Distributed basic Learning "two"--distributed Computing System (MAP/REDUCE)

Source: Internet
Author: User
Tags file system final split

Two. Distributed Computing (Map/reduce)

Distributed computing is also a broad concept, where it is narrowly referred to as a distributed framework designed by the Google Map/reduce framework. In Hadoop, distributed file systems are, to a large extent, serviced by a variety of distributed computing requirements. We say that the Distributed file system is a distributed file system, and similar definitions are extended to distributed computing, and we can see it as a computational function that adds distributed support. From a computational point of view, the Map/reduce framework accepts key values from various formats as input, reads the calculations, and eventually generates the output file in the custom format. From the point of view of distribution, the input files of distributed computing are often large in scale and distributed on multiple machines, while stand-alone computing is completely unsustainable and inefficient, so the map/reduce framework needs to provide a mechanism to extend this computation to an infinite scale machine cluster. According to this definition, our understanding of the whole map/reduce can also be seen along these two processes ...

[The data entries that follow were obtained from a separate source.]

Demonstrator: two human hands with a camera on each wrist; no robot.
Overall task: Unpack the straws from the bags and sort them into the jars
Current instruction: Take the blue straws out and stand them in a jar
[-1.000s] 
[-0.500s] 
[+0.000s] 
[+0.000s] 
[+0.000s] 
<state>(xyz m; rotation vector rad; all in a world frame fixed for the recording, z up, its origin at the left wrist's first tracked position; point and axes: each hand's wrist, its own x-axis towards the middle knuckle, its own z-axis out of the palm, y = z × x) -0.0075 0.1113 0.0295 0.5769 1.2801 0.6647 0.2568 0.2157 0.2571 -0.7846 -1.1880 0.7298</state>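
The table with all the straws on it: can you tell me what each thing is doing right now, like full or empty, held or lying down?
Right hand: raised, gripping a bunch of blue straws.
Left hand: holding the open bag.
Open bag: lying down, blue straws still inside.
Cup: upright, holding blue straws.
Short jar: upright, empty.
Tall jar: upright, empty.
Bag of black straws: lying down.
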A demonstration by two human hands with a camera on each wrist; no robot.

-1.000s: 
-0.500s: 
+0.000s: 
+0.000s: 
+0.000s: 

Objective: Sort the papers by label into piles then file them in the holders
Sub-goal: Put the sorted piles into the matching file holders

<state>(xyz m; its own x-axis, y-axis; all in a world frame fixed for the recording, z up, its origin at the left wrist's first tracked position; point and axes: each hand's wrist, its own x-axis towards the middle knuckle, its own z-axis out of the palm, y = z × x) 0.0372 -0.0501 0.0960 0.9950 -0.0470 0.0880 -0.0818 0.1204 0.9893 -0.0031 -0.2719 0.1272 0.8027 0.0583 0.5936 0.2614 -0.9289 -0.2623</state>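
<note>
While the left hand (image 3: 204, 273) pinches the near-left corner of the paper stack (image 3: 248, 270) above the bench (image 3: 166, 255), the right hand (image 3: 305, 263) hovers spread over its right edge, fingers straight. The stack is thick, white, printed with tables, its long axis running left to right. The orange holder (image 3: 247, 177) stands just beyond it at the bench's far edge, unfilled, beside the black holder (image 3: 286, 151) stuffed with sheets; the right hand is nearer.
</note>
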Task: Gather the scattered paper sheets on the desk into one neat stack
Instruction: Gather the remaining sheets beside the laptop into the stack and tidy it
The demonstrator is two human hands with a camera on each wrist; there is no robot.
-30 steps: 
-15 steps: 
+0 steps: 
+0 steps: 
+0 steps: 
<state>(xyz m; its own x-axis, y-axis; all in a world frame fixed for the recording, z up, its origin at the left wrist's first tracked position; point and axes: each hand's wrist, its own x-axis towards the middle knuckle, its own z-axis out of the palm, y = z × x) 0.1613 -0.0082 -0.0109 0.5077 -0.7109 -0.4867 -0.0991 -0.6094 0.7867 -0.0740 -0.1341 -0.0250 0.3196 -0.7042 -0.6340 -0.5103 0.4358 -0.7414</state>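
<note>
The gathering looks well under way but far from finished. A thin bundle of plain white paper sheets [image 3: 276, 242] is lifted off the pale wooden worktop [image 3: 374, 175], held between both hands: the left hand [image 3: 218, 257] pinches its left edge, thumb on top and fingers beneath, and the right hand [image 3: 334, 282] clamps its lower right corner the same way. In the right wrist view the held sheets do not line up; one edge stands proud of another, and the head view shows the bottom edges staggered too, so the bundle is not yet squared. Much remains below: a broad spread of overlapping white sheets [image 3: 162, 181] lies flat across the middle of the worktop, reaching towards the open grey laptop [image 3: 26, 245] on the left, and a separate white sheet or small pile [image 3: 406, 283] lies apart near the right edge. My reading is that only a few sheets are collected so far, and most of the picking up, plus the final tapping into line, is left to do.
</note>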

In the Map/reduce framework, each time a calculation request is called a job. In the distributed Computing Map/reduce Framework, in order to complete this job, it takes two steps to the strategy, the first is to split it into a number of map tasks, assigned to different machines to perform, each map task take part of the input file as their input, after some calculation, generate a An intermediate file in a format that is exactly the same as the final file format required, but contains only a subset of the data. So, when all the map tasks are complete, it goes to the next step to merge the intermediate files to get the final output file. At this point, the system generates several reduce tasks, which are also assigned to different machines to execute, and its goal is to aggregate the intermediate files generated by several map tasks into the final output file. Of course, this rollup is not always as straightforward as 1 + 1 = 2, which is the value of the reduce task. After the above steps, eventually, the job is completed and the required target file is generated. The key of the whole algorithm is to add a process of intermediate file generation, which greatly improves the flexibility and ensures the distributed extensibility ...

I. Comparison of terminology

Like Distributed file Systems, Google, Hadoop, and ... I, each one of the ways to express the concept of unity, in order to ensure its unity, unique in the following table ...

Translation in the text Hadoop terminology Google terminology Related explanations
Homework Job Job Each calculation request of a user is called a job.
Job Server Jobtracker Master The server where the user submits the job, and it is responsible for assigning each job task and managing all the task servers.
Task Server Tasktracker Worker Worker bees, responsible for the implementation of specific tasks.
Task Task Task Each job, you need to split, by multiple servers to complete, split out of the execution unit, called task.
Backup tasks Speculative Task Buckup Task Each task is likely to fail or slow down, in order to reduce the cost of this, the system will be proactive implementation on the other task server to perform the same task, this is the backup task.

Contact Us

The content source of this page is from Internet, which doesn't represent Alibaba Cloud's opinion; products and services mentioned on that page don't have any relationship with Alibaba Cloud. If the content of the page makes you feel confusing, please write us an email, we will handle the problem within 5 days after receiving your email.

If you find any instances of plagiarism from the community, please send an email to: info-contact@alibabacloud.com and provide relevant evidence. A staff member will contact you within 5 working days.

A Free Trial That Lets You Build Big!

Start building with 50+ products and up to 12 months usage for Elastic Compute Service

  • Sales Support

    1 on 1 presale consultation

  • After-Sales Support

    24/7 Technical Support 6 Free Tickets per Quarter Faster Response

  • Alibaba Cloud offers highly flexible support services tailored to meet your exact needs.